Coralie explained the ‘decomposed and recomposed marble’ used to create the textured wall, pointed out the carpet created from one of Lynch’s artworks and the dim and beautifully designed lighting by Thierry Dreyfus. There is a golden tunnel that leads to the library, where books on film, art, design and fashion are stacked next to furniture realised from Lynch’s previous foray into furniture design. The lighting was less than accomodating for any curious readers but hey, it’s all part of the Lynch vision.

Then, on to the dance floor and stage. And yes, the lighting and velvet curtains are reminiscent of the club of the same name in Lynch’s ‘Mulholland Drive’ (2001). The many mirrors and sharp edged entrances made me feel as if I was still standing in the golden tunnel, even though I was on the dance floor at least 20 feet away from it. Undoubtedly, my favourite place in the club was the cinema. The press release states the cinema seat ‘owns a reduced inclination and straightforward geometry to allow the guests a liberated position’. They sure looked comfy.

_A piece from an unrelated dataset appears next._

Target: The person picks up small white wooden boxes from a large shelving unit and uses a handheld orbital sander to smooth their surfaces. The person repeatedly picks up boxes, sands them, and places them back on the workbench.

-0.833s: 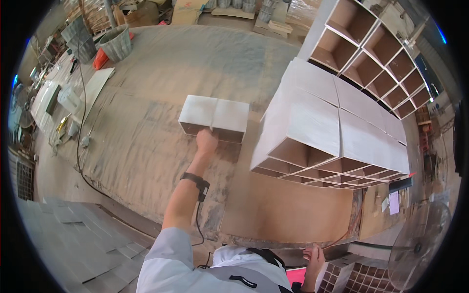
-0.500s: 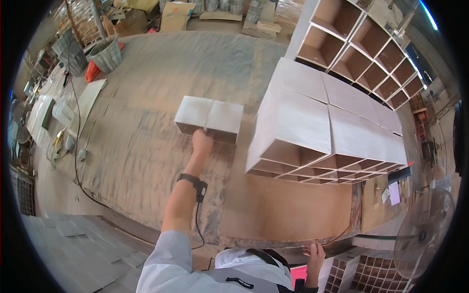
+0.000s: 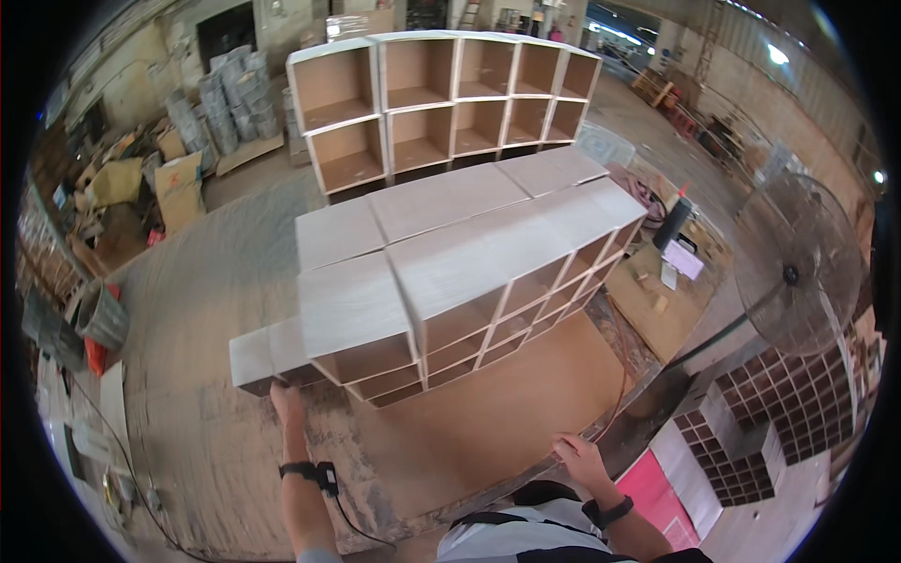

The attention to detail in the club is impressive, but what I really wanted to know was if little Lynchian secrets could be found throughout the club. Perhaps there are hidden doors and booby traps? My question remains unanswered.

8.30pm on a Saturday night, the club was still a members only affair and the mood was relaxed. I decided to come back at 11.30pm to see what the changeover would be like at midnight. There was a queue of impatient (but obviously not important enough) Frenchies waiting outside the door as I arrived. I was given looks of disgust as I swanned past them all and greeted the security man as though I was a regular. Salut!

Silencio had now transformed into a club. Loud music, dancing, a queue at the bar. Everyone in the club seemed young, and I wondered how many of these people were actually paying an annual fee to be a member. I had been told that not everyone who applies for a membership is granted one. Silencio wants to create an artistic society where people can come not only to enjoy a drink, film or performance but can also network and meet other creatives.

The sense of superiority I had relished as I passed the queue evaporated after 40 seconds of being by myself. I was adamant I wouldn’t just stand there and play with my phone. So after drinking two of the cheapest things on the menu (Heiniken, 10 euro) I decided I could play the ‘I’m writing an article for a magazine in Australia’ card.

I asked the closest and least intimidating looking people some questions.
‘What do you do?’
‘I dj for Fendi, Mui Mui and Prada, and this is my boyfriend who makes fims for Chanel’.
‘Are you members?’
‘But it’s not midnight yet, how did you get in?’
‘We just did’.

I spoke with about eight djs, designers, models, photographers or artists. None of which were members. By one am the club was louder and it was time to leave. It’s certainly nice to dress up and put yourself in an intimidating environment and challenge yourself to have a good time, but sometimes you just want to go to a bar, drink a beer for four euro and dance to Warren G. Which is precisely what I did on my way home.